* Brief *
An acceptable answer contains each line of the material, unchanged.

(Beginning of Recorded information)

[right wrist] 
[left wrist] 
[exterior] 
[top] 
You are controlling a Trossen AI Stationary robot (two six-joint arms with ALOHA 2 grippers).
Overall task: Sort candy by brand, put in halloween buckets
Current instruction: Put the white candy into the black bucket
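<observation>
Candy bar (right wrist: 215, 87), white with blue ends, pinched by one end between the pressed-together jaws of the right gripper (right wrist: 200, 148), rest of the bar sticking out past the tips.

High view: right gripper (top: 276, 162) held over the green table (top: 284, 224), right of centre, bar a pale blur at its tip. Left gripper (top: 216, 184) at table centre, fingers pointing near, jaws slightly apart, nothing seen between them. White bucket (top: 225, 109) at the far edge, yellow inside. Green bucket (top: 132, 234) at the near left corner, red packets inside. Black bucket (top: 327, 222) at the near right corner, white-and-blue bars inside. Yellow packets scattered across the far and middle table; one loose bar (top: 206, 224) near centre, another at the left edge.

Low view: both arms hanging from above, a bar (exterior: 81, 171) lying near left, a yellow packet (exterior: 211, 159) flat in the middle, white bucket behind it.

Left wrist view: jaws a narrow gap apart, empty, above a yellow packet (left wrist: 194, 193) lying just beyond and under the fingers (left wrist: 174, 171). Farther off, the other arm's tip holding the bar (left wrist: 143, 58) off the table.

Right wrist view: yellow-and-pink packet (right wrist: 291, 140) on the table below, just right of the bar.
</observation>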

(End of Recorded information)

* Response *
[right wrist] 
[left wrist] 
[exterior] 
[top] 
You are controlling a Trossen AI Stationary robot (two six-joint arms with ALOHA 2 grippers).
Overall task: Sort candy by brand, put in halloween buckets
Current instruction: Put the white candy into the black bucket
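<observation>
Candy bar (right wrist: 215, 87), white with blue ends, pinched by one end between the pressed-together jaws of the right gripper (right wrist: 200, 148), rest of the bar sticking out past the tips.

High view: right gripper (top: 276, 162) held over the green table (top: 284, 224), right of centre, bar a pale blur at its tip. Left gripper (top: 216, 184) at table centre, fingers pointing near, jaws slightly apart, nothing seen between them. White bucket (top: 225, 109) at the far edge, yellow inside. Green bucket (top: 132, 234) at the near left corner, red packets inside. Black bucket (top: 327, 222) at the near right corner, white-and-blue bars inside. Yellow packets scattered across the far and middle table; one loose bar (top: 206, 224) near centre, another at the left edge.

Low view: both arms hanging from above, a bar (exterior: 81, 171) lying near left, a yellow packet (exterior: 211, 159) flat in the middle, white bucket behind it.

Left wrist view: jaws a narrow gap apart, empty, above a yellow packet (left wrist: 194, 193) lying just beyond and under the fingers (left wrist: 174, 171). Farther off, the other arm's tip holding the bar (left wrist: 143, 58) off the table.

Right wrist view: yellow-and-pink packet (right wrist: 291, 140) on the table below, just right of the bar.
</observation>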

What this exercise required has been given in full.